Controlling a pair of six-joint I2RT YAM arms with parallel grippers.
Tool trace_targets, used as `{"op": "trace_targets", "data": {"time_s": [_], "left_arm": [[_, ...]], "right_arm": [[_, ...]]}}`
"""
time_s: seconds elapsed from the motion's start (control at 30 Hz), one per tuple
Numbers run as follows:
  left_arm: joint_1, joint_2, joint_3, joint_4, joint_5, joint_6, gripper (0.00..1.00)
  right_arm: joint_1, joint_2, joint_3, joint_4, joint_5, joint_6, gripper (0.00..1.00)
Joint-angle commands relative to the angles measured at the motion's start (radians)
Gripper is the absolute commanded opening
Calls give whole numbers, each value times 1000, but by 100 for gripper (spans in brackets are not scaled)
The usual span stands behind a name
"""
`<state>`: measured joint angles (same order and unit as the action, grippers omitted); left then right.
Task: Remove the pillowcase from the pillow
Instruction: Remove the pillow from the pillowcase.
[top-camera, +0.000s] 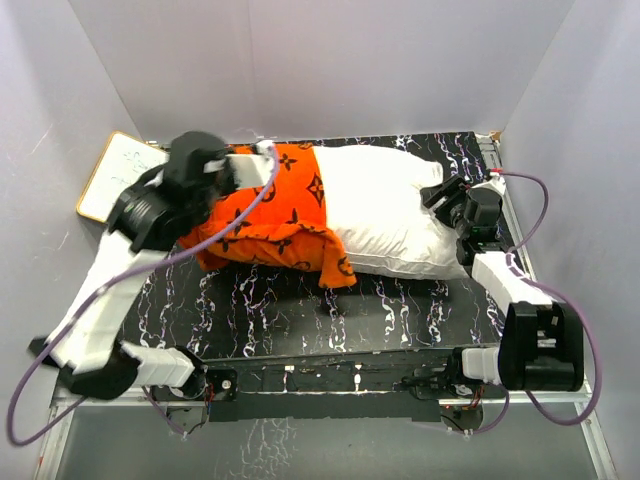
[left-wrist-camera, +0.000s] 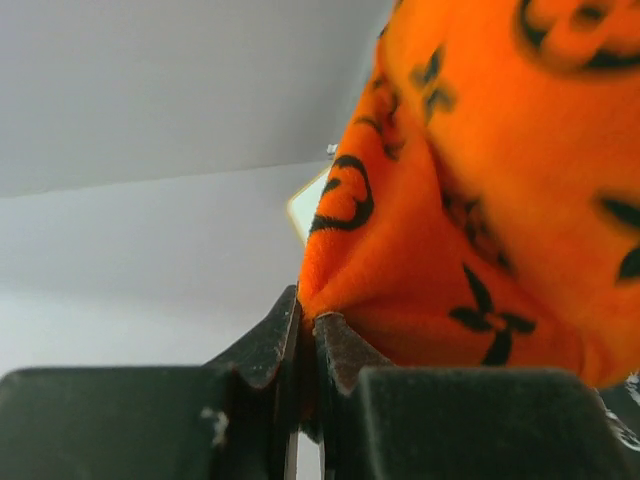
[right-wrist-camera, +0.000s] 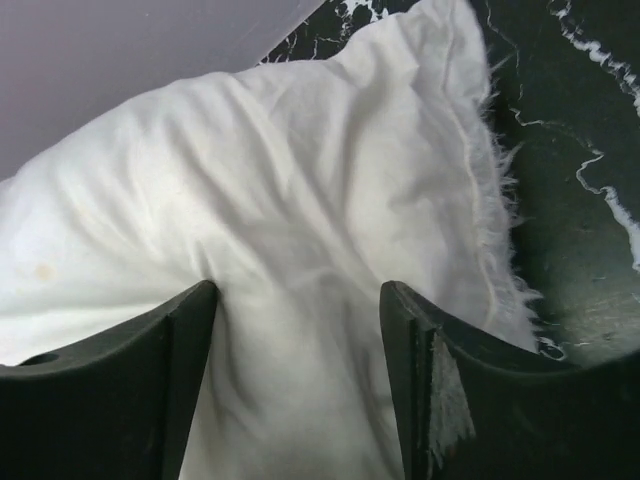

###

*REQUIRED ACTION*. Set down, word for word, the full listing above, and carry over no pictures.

*OUTPUT FOR THIS TASK*.
Controlling a pair of six-joint I2RT YAM arms with parallel grippers.
Tool trace_targets, used as `{"op": "trace_targets", "data": {"time_s": [_], "left_arm": [[_, ...]], "right_arm": [[_, ...]]}}`
"""
time_s: seconds elapsed from the motion's start (control at 30 Hz), one per tuple
Numbers run as follows:
  left_arm: joint_1, joint_2, joint_3, joint_4, joint_5, joint_6, gripper (0.00..1.00)
  right_arm: joint_1, joint_2, joint_3, joint_4, joint_5, joint_6, gripper (0.00..1.00)
Joint-angle commands relative to the angles measured at the motion's start (radians)
Gripper is the absolute commanded opening
Calls give whole numbers, each value times 1000, but by 100 for gripper (spans in brackets are not scaled)
The usual span stands behind a name
"""
`<state>`: measured joint angles (same order and unit as the action, grippers omitted); left then right.
Task: Remove the pillowcase from the pillow
Instruction: Remove the pillow from the pillowcase.
[top-camera, +0.000s] 
[left-wrist-camera, +0.000s] 
[right-wrist-camera, +0.000s] 

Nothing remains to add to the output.